Quality of Care after Ostomy Surgery: A Perspective Study of Patients

Author(s): 
Eva Persson, RNT, PhD, ETN; and Bodil Wilde Larsson, RNT, PhD

A stoma operation involves a major life change for the patient. Physical damage, disfigurement, loss of a bodily function, and a change in personal hygiene are cause for concern and make heavy demands on the provision of quality of care.1-3 In order to facilitate patient adaptation to new life with a stoma, detailed oral and written pre- and postoperative information that explains how to live with a stoma must be provided — eg, how to manage leisure activities, diet, the stoma appliance, and sexual activity.1-3

In many cases, seeing an ostomy appliance before the operation helps alleviate patient fears.4 Most importantly, clear communication and information and the ability to participate and be actively involved in the treatment are prerequisites for patient satisfaction with care.5,6 One study7 used open-ended interviews to evaluate how well nursing care met the needs of patients undergoing ostomy surgery. Patients perceived that physical, but not psychological, needs had been met. Another study8 showed that enterostomal therapists (ET) often believed they delivered the best possible ostomy care within the given time and financial constraints. This was evaluated by studying patient’s perceptions of quality of care. A subsequent study found that satisfied patients seemed more willing to follow professional advice and instructions.9

Quality of care is a multidimensional concept with various meanings. The definitions in the literature seem to focus on two major domains: 1) desirable characteristics of care, criteria, standards, and policy issues; and 2) evaluations of the outcome of care.10,11 Patients’ views on what is important in connection with the care they receive may be seen as one aspect of quality of care; patient satisfaction is increasingly used as an indicator of this quality.9,12,13 Patient satisfaction has been defined as the patients’ subjective evaluation of their cognitive and emotional reaction as a result of the interaction between their expectations regarding ideal nursing care and their perceptions of the actual nursing care.14

The purpose of this prospective, descriptive study was to examine ostomy patients’ perceptions of quality of care in terms of their evaluation of actual care conditions, as well as the subjective importance they ascribe to those conditions.

Methods

Subjects and procedure. The survey was carried out over 3 months in 1997 at nine small and middle-sized Swedish hospitals. Patients were eligible to participate if they had undergone surgery for the creation of a colostomy, ileostomy, or urostomy during the present hospitalization, were 16 years of age or older, communicative, able to understand Swedish, and willing to participate.

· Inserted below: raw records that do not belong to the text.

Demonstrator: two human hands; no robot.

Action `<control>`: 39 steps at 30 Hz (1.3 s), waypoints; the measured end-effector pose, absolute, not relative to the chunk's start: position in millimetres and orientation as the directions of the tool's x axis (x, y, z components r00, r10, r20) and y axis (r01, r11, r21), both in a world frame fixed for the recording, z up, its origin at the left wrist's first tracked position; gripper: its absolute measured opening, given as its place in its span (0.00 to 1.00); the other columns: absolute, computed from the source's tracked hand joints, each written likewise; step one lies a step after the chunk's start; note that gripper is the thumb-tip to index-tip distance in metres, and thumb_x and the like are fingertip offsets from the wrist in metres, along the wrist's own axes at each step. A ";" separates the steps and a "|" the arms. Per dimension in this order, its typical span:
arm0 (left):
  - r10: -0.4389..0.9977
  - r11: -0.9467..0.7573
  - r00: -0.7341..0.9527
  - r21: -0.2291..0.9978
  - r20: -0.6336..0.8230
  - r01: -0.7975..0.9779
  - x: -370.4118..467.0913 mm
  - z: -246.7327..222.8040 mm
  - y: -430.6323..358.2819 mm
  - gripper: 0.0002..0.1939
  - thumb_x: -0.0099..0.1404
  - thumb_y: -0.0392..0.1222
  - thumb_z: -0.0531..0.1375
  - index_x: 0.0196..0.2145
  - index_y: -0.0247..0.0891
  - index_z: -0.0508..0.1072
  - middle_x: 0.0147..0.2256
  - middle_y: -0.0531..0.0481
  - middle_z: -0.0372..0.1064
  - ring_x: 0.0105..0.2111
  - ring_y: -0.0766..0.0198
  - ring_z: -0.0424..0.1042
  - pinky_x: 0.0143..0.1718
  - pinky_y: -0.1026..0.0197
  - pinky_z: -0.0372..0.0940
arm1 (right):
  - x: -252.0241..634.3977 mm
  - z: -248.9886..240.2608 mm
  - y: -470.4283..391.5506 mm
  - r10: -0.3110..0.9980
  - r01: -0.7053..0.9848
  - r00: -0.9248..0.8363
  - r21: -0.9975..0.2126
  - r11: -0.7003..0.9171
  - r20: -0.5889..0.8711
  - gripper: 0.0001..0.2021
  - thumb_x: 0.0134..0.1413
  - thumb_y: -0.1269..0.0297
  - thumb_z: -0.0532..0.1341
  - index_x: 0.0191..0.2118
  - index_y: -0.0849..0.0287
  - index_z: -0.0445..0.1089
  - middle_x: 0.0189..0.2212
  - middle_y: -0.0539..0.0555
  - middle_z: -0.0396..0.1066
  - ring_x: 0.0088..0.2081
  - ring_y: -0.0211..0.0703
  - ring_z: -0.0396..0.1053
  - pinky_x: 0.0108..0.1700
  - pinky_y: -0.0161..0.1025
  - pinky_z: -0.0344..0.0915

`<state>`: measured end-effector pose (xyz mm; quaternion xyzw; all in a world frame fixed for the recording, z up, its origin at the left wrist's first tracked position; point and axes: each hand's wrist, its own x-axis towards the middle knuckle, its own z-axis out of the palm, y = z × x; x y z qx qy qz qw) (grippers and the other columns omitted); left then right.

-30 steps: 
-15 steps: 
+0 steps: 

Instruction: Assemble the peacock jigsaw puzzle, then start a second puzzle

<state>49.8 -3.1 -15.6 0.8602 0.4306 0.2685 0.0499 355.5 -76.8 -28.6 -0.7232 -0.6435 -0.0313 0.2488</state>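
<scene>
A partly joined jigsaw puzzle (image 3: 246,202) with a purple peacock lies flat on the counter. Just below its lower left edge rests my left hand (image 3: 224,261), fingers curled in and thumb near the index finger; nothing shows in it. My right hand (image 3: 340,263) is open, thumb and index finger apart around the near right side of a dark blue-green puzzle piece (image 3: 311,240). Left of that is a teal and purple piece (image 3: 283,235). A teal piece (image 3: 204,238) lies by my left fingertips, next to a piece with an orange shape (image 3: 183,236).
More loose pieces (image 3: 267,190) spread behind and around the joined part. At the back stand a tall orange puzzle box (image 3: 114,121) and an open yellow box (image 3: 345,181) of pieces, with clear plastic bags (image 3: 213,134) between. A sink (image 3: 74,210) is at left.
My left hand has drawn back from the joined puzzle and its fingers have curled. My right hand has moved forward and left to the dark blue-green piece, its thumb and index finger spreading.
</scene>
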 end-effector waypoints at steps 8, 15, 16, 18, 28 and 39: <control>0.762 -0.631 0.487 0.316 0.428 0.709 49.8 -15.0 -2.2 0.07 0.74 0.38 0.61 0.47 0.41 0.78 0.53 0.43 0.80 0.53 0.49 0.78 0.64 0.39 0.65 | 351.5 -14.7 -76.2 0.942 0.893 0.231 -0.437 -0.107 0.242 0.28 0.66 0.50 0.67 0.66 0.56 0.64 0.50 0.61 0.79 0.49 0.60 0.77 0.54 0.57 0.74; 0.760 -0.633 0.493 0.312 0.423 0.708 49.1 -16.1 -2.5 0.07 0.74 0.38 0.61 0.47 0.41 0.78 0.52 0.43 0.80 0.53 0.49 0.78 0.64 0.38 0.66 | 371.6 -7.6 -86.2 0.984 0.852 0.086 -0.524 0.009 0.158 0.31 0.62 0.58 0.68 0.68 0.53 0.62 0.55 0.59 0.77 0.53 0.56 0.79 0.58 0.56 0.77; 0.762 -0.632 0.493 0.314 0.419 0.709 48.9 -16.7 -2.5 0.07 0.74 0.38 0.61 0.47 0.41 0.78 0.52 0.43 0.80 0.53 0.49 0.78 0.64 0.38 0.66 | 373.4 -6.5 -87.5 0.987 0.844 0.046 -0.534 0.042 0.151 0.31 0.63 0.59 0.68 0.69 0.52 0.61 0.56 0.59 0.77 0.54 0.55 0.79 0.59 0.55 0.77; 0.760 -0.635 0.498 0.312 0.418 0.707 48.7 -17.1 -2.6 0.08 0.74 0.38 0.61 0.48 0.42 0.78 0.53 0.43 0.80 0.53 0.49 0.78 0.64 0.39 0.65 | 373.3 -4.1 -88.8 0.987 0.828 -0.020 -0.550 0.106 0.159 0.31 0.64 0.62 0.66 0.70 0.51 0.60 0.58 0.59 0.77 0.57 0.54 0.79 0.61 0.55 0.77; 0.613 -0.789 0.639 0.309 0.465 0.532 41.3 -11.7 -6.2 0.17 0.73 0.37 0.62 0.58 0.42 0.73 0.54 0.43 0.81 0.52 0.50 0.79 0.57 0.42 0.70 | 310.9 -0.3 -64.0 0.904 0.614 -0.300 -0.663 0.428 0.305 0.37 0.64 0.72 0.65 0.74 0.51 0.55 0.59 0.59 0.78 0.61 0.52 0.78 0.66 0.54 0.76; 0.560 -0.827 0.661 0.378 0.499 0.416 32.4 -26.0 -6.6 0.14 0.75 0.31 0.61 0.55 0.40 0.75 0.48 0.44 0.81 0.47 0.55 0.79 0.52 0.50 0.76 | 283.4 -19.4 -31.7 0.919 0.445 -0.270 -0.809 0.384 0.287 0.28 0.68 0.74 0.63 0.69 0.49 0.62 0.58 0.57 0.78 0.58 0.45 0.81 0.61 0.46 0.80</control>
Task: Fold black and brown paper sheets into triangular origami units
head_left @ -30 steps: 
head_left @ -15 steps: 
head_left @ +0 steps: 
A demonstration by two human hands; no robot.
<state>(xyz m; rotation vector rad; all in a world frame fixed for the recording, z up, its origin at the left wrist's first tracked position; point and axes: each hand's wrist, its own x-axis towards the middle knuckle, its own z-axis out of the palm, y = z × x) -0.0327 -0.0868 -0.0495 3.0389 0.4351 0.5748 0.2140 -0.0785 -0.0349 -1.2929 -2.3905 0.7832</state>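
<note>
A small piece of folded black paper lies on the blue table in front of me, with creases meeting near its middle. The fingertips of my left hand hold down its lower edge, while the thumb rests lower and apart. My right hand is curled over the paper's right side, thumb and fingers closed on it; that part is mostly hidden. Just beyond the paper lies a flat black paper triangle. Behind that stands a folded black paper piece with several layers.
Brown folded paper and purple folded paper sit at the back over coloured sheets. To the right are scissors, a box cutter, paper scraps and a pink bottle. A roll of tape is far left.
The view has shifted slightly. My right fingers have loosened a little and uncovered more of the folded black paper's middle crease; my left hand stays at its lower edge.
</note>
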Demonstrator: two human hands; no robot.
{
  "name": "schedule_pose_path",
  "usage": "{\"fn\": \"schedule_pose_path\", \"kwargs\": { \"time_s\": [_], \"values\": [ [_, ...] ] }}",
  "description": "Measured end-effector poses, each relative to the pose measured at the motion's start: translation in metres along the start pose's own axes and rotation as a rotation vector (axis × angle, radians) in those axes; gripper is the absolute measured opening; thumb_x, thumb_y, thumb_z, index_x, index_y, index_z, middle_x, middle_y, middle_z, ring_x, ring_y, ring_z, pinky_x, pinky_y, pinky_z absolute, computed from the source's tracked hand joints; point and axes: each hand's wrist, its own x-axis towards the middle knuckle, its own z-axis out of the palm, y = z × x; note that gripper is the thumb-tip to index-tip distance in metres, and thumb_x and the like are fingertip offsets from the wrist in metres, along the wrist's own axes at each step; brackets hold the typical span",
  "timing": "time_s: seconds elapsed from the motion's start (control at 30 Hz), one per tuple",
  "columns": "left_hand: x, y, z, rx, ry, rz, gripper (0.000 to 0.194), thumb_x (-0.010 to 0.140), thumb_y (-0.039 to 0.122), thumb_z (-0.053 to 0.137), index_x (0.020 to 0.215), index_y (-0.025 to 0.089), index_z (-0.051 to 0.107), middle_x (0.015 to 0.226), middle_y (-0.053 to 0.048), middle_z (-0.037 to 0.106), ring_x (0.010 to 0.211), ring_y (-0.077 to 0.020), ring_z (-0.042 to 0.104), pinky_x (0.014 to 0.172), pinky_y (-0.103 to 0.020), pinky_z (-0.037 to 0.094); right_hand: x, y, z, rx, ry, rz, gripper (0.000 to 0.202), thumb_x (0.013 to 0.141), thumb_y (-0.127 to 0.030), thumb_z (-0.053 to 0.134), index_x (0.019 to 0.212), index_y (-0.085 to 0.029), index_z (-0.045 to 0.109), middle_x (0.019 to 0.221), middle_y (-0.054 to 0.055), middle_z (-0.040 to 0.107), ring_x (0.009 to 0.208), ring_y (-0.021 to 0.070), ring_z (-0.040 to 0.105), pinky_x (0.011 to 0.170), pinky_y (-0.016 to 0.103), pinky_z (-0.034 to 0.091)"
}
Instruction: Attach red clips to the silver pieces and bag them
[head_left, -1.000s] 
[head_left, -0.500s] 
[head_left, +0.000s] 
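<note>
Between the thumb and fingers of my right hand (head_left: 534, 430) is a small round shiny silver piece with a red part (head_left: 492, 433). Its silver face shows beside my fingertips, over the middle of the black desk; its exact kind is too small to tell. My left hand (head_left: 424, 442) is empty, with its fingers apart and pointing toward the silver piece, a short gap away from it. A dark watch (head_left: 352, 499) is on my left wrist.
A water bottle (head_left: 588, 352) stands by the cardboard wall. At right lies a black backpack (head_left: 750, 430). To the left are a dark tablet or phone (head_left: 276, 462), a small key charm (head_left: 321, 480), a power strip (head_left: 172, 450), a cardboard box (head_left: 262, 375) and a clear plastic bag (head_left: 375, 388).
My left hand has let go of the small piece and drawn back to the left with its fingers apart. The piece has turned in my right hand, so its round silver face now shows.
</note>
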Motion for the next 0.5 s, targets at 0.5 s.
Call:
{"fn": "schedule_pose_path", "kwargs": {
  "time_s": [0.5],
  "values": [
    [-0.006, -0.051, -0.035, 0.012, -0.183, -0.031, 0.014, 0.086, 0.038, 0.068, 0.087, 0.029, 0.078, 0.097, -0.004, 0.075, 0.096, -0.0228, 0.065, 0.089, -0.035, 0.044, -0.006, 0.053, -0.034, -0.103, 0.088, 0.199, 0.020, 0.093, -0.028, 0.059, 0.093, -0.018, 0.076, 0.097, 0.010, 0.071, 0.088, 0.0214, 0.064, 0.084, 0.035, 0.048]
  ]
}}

The ET nurse responsible for care provided oral and written information about the study to eligible patients after their surgery and obtained oral informed consent from them. The patients received the questionnaire and answered it anonymously in the hospital the day before discharge. The questionnaire was returned in a postage-paid envelope to a nurse at one of the hospitals.

The study was conducted according to the Ethical Guidelines of the Nordic Nurses Sciences Association.